Information supplied |
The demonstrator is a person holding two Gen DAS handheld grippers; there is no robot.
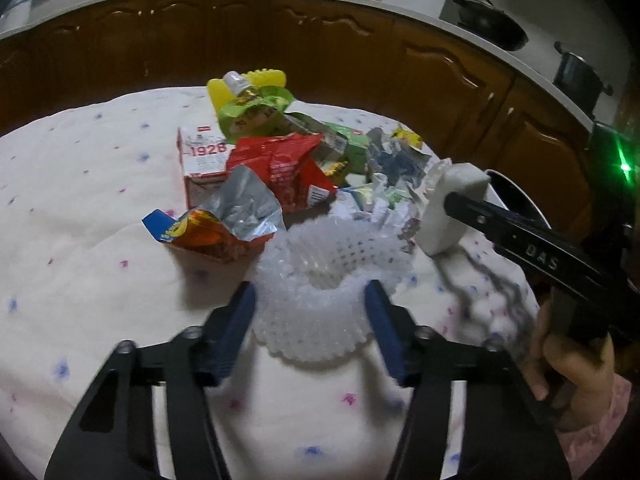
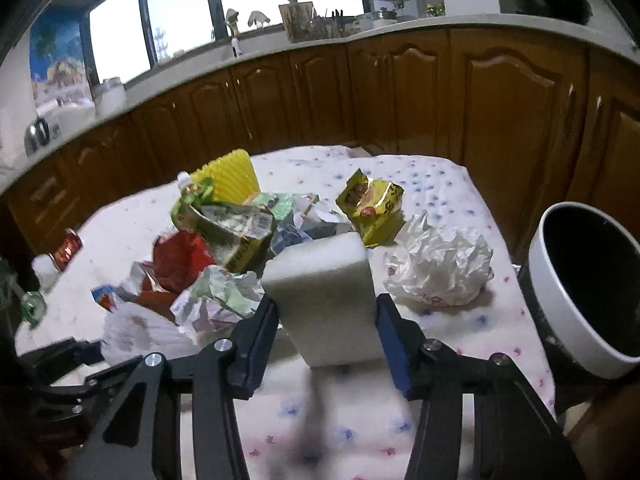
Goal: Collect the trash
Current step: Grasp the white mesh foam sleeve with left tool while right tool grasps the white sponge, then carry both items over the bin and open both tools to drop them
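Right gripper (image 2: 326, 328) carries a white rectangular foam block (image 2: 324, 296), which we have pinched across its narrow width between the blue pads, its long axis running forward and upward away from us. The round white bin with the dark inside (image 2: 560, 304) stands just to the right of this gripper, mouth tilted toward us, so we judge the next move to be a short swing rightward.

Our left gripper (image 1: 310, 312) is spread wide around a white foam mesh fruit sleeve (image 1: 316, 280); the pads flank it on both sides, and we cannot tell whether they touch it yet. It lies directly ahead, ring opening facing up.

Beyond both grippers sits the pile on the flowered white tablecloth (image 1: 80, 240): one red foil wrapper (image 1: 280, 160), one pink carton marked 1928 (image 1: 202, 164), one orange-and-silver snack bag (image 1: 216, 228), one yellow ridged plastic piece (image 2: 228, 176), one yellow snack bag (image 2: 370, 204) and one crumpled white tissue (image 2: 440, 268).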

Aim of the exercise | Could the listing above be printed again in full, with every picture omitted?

Output below |
The demonstrator is a person holding two Gen DAS handheld grippers; there is no robot.
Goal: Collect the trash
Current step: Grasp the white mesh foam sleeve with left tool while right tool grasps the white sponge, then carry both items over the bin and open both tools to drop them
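Right gripper (image 2: 326, 328) carries a white rectangular foam block (image 2: 324, 296), which we have pinched across its narrow width between the blue pads, its long axis running forward and upward away from us. The round white bin with the dark inside (image 2: 560, 304) stands just to the right of this gripper, mouth tilted toward us, so we judge the next move to be a short swing rightward.

Our left gripper (image 1: 310, 312) is spread wide around a white foam mesh fruit sleeve (image 1: 316, 280); the pads flank it on both sides, and we cannot tell whether they touch it yet. It lies directly ahead, ring opening facing up.

Beyond both grippers sits the pile on the flowered white tablecloth (image 1: 80, 240): one red foil wrapper (image 1: 280, 160), one pink carton marked 1928 (image 1: 202, 164), one orange-and-silver snack bag (image 1: 216, 228), one yellow ridged plastic piece (image 2: 228, 176), one yellow snack bag (image 2: 370, 204) and one crumpled white tissue (image 2: 440, 268).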

Here the output is complete.